Below are entries; print them exactly from the first line through the one containing "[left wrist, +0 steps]".

WORKING DATA:
Start of Block

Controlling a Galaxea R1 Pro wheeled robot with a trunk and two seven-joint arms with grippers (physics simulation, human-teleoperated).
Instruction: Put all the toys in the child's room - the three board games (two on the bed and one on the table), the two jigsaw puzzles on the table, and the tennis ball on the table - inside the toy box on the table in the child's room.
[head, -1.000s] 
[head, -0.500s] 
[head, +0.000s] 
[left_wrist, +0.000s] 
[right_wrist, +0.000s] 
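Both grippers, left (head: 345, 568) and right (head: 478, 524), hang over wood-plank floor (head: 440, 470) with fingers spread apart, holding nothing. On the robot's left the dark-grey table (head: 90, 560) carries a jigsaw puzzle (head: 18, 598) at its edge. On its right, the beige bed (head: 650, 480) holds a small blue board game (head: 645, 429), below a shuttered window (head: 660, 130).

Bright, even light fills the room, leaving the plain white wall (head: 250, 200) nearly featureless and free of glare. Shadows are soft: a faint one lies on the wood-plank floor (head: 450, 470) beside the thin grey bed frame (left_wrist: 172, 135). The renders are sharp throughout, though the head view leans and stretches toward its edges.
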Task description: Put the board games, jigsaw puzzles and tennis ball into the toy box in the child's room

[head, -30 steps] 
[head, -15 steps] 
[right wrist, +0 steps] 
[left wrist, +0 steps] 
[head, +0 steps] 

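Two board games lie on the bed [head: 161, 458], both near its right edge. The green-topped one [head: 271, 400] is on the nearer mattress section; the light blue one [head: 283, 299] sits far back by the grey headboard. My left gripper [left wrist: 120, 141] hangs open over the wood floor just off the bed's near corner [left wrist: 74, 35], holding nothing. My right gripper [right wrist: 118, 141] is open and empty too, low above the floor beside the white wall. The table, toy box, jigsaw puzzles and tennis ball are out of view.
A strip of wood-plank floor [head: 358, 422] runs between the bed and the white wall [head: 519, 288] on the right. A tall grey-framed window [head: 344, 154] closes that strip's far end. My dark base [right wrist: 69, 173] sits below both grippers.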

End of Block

FINAL ANSWER:
Controlling a Galaxea R1 Pro wheeled robot with a trunk and two seven-joint arms with grippers (physics simulation, human-teleoperated).
Instruction: Put all the toys in the child's room - the three board games (two on the bed and one on the table), the two jigsaw puzzles on the table, and the tennis ball on the table - inside the toy box on the table in the child's room.
[head, -1.000s] 
[head, -0.500s] 
[head, +0.000s] 
[left_wrist, +0.000s] 
[right_wrist, +0.000s] 
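Both grippers, left (head: 345, 568) and right (head: 478, 524), hang over wood-plank floor (head: 440, 470) with fingers spread apart, holding nothing. On the robot's left the dark-grey table (head: 90, 560) carries a jigsaw puzzle (head: 18, 598) at its edge. On its right, the beige bed (head: 650, 480) holds a small blue board game (head: 645, 429), below a shuttered window (head: 660, 130).

Bright, even light fills the room, leaving the plain white wall (head: 250, 200) nearly featureless and free of glare. Shadows are soft: a faint one lies on the wood-plank floor (head: 450, 470) beside the thin grey bed frame (left_wrist: 172, 135). The renders are sharp throughout, though the head view leans and stretches toward its edges.
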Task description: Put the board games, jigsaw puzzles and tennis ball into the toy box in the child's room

[head, -30 steps] 
[head, -15 steps] 
[right wrist, +0 steps] 
[left wrist, +0 steps] 

The required answer is now complete.